___ Exercise data ___

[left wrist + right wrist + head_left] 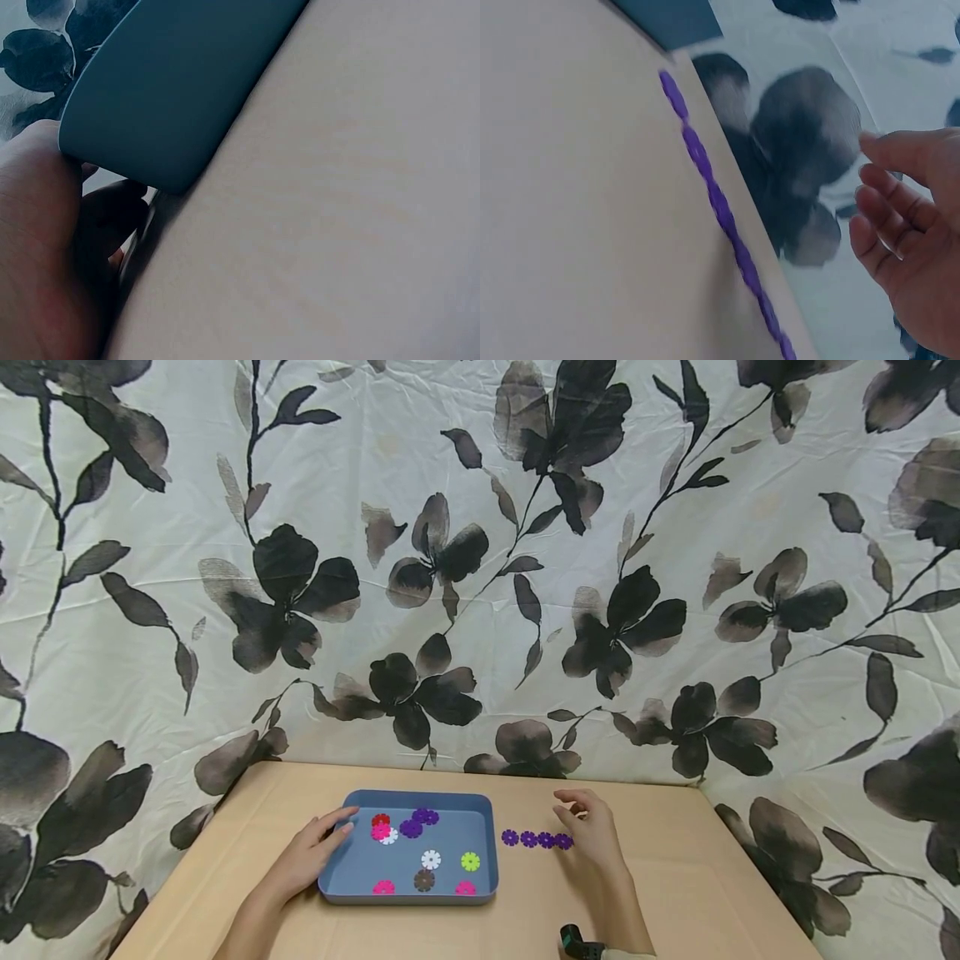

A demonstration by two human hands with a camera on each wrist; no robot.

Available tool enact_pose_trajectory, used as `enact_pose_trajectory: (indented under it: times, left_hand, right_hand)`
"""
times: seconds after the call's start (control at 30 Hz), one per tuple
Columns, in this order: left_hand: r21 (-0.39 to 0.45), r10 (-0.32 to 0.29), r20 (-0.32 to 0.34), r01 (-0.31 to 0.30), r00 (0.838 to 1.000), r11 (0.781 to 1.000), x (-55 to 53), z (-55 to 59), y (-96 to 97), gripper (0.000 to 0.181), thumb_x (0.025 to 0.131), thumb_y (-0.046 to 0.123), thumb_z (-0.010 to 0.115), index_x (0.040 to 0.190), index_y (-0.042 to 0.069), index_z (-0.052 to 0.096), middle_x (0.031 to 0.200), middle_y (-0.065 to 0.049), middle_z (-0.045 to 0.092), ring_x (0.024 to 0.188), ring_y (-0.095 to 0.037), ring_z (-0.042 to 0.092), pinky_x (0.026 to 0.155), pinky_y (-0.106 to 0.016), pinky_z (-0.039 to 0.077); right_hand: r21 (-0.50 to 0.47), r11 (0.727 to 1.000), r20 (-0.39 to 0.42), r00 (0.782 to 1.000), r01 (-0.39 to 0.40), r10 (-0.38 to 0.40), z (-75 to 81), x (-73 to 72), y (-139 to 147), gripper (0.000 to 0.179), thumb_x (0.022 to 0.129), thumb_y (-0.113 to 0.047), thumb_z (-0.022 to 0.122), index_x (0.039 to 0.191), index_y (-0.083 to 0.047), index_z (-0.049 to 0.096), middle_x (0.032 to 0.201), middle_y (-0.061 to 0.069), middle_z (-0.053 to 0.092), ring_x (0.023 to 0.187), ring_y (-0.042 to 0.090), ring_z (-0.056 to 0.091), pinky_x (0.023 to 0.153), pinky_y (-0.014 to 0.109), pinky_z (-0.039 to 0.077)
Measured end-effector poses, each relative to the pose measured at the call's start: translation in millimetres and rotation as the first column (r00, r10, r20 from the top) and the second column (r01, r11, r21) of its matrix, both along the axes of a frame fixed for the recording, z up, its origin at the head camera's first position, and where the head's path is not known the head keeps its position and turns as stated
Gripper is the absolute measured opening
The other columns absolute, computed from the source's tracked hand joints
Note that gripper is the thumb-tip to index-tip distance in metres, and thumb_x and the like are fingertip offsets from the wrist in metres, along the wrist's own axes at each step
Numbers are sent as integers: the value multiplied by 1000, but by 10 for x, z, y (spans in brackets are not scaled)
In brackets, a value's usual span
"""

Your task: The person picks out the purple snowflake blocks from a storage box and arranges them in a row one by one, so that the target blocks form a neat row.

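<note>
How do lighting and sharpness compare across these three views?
Head view: brightest, blue-grey tray clear, soft shadow below the right hand; left wrist view: dim, bluish, left hand partly in deep shadow, tabletop soft; right wrist view: also dim and bluish, row of purple flower-shaped discs soft-edged, faint shadow beside it.

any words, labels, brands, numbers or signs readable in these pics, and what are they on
None can be read in any view.
No lettering shows on the blue tray, the row of purple flower-shaped pieces or the floral cloth.
Black device at the head view's bottom edge: too small to tell.
</note>
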State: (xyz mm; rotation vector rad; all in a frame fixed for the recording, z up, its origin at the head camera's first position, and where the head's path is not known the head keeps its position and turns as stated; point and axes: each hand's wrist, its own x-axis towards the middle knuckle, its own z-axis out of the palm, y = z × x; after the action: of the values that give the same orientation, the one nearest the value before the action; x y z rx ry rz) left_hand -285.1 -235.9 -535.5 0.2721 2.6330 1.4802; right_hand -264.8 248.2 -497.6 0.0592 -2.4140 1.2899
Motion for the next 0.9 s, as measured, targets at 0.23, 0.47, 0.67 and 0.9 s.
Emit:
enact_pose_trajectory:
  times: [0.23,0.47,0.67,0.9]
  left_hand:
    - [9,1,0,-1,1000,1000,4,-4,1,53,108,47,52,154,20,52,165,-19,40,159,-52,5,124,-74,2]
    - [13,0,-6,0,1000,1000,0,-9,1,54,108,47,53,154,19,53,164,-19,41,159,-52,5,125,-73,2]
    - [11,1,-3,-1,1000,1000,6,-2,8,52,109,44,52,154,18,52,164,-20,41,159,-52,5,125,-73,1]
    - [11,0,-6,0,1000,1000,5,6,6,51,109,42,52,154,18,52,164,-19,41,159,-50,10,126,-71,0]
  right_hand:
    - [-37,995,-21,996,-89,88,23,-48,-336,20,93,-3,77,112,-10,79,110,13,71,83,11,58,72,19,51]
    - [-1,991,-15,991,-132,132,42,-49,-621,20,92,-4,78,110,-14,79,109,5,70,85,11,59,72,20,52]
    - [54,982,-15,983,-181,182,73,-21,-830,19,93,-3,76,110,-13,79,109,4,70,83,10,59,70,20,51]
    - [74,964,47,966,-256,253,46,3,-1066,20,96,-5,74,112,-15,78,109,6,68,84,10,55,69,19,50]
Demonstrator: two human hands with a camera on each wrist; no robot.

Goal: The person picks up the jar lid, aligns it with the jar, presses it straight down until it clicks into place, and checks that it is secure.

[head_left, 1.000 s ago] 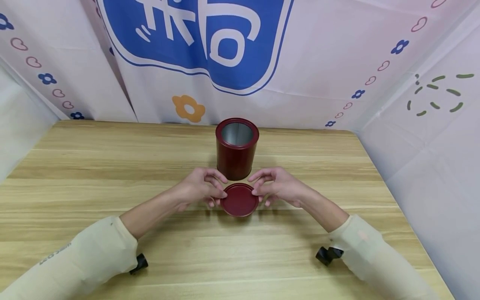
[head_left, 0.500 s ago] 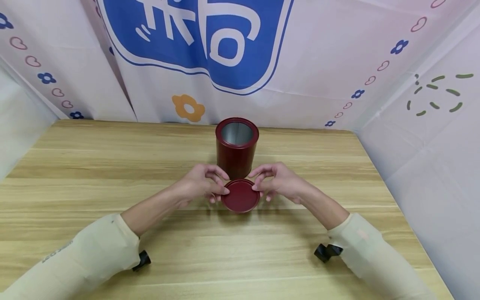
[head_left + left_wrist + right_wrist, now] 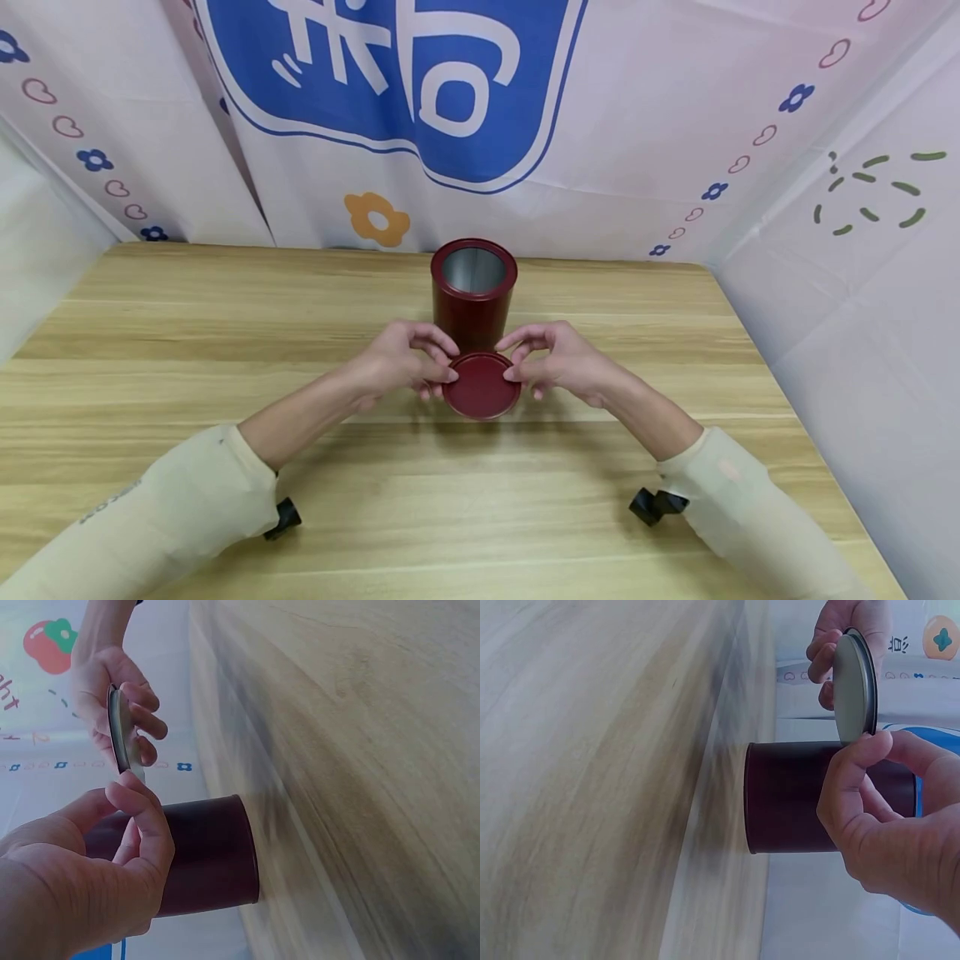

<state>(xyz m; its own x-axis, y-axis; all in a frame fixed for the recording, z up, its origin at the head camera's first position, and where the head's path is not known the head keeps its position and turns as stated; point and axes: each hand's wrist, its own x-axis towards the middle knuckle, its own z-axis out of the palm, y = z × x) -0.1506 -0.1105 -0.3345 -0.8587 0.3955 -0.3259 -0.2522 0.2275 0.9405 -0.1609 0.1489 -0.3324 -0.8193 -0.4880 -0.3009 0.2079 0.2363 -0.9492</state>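
Observation:
A round dark red lid (image 3: 482, 387) is pinched between both hands, raised off the table. My left hand (image 3: 403, 360) grips its left edge, thumb on top and fingers beneath. On the opposite edge my right hand (image 3: 553, 363) pinches it the same way. Both wrist views show the lid's pale metal underside (image 3: 849, 690) and a gap between it and the wood. Just behind the lid stands an upright dark red tin can (image 3: 472, 312), its top uncovered and its silvery inside showing. In the head view the lid and fingers overlap the can's lower front.
The wooden table (image 3: 225, 333) runs back to a white printed curtain (image 3: 615, 167) right behind the can. Another white sheet (image 3: 847, 275) borders the table's right side. A small black device (image 3: 657, 505) is strapped under the right sleeve, and another (image 3: 283, 518) under the left.
Both hands have lifted the lid slightly and moved it away from the body, closer to the can. The can has stayed in place.

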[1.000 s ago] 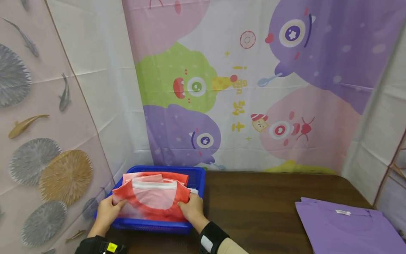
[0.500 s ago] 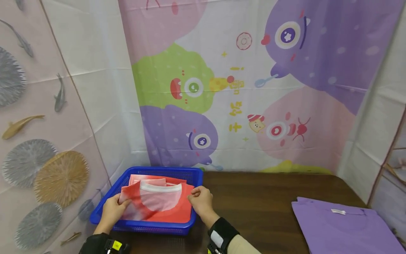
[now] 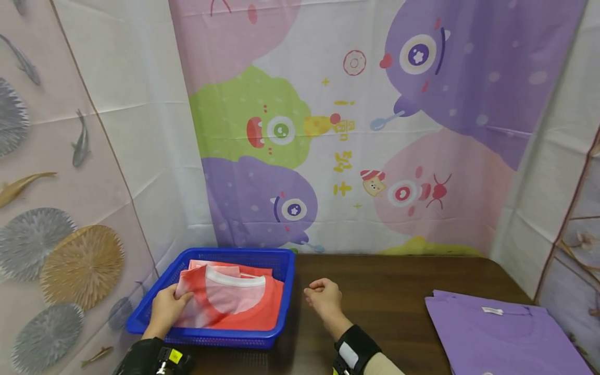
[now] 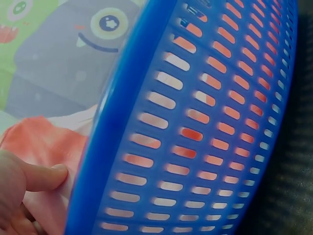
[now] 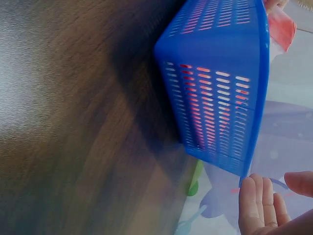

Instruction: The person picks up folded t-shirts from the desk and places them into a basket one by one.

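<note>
A folded red, pink and white T-shirt point(image 3: 262, 312) with a white collar lies on other folded clothes in a blue plastic basket point(image 3: 220, 339). My left hand point(image 3: 165, 308) pinches the T-shirt's left edge between thumb and fingers, inside the basket's near left side. In the left wrist view the thumb point(image 4: 46, 177) presses on the fabric behind the basket rim point(image 4: 105, 112). My right hand point(image 3: 325, 302) is over the table to the right of the basket, holding nothing. In the right wrist view its fingers point(image 5: 250, 205) are relaxed, with the thumb apart.
A folded purple T-shirt point(image 3: 506, 333) with a white neck label lies at the right of the dark wooden table point(image 3: 375, 281). A cartoon-print curtain point(image 3: 347, 219) hangs behind the table. Patterned cloth walls point(image 3: 136, 156) stand at both sides, the left one close to the basket.
My right hand has let go of the T-shirt's right side and moved right, out over the table. The T-shirt has settled lower in the basket. My left hand keeps its pinch.
</note>
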Tool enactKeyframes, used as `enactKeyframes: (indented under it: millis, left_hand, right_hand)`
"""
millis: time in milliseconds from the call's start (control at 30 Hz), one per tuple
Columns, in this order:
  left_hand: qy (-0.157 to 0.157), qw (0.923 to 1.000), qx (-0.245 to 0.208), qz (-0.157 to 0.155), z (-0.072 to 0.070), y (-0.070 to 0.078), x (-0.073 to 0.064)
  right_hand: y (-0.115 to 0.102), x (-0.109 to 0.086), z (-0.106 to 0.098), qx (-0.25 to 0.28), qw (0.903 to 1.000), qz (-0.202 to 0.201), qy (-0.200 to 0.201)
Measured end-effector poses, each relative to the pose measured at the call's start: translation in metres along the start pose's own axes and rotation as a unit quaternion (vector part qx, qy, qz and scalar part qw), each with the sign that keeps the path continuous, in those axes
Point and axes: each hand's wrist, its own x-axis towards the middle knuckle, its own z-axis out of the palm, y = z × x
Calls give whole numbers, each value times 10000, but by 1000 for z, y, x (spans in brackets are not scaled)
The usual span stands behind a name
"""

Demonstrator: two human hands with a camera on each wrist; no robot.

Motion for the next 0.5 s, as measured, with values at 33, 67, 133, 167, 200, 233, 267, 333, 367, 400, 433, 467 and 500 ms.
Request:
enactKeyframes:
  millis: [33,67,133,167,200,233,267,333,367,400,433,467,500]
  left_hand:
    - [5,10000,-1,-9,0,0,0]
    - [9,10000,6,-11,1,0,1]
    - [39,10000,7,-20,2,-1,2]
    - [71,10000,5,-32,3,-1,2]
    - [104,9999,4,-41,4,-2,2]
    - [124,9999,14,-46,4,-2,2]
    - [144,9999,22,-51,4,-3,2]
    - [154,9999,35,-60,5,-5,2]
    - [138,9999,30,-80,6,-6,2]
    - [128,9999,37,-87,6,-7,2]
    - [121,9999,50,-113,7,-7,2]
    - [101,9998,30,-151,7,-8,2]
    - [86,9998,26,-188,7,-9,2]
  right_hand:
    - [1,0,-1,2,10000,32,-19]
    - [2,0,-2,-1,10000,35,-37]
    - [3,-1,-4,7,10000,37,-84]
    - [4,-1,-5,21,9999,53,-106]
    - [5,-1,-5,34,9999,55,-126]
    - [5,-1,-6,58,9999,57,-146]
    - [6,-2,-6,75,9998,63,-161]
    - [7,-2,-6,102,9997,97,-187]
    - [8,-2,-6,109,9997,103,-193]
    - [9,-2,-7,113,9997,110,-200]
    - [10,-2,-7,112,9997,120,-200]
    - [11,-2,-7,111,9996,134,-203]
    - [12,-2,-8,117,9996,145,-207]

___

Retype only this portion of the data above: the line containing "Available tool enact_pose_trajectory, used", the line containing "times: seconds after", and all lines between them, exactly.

Available tool enact_pose_trajectory, used as `enact_pose_trajectory: (indented under it: times, left_hand, right_hand)`
"""
times: seconds after the call's start (control at 30 Hz), one per tuple

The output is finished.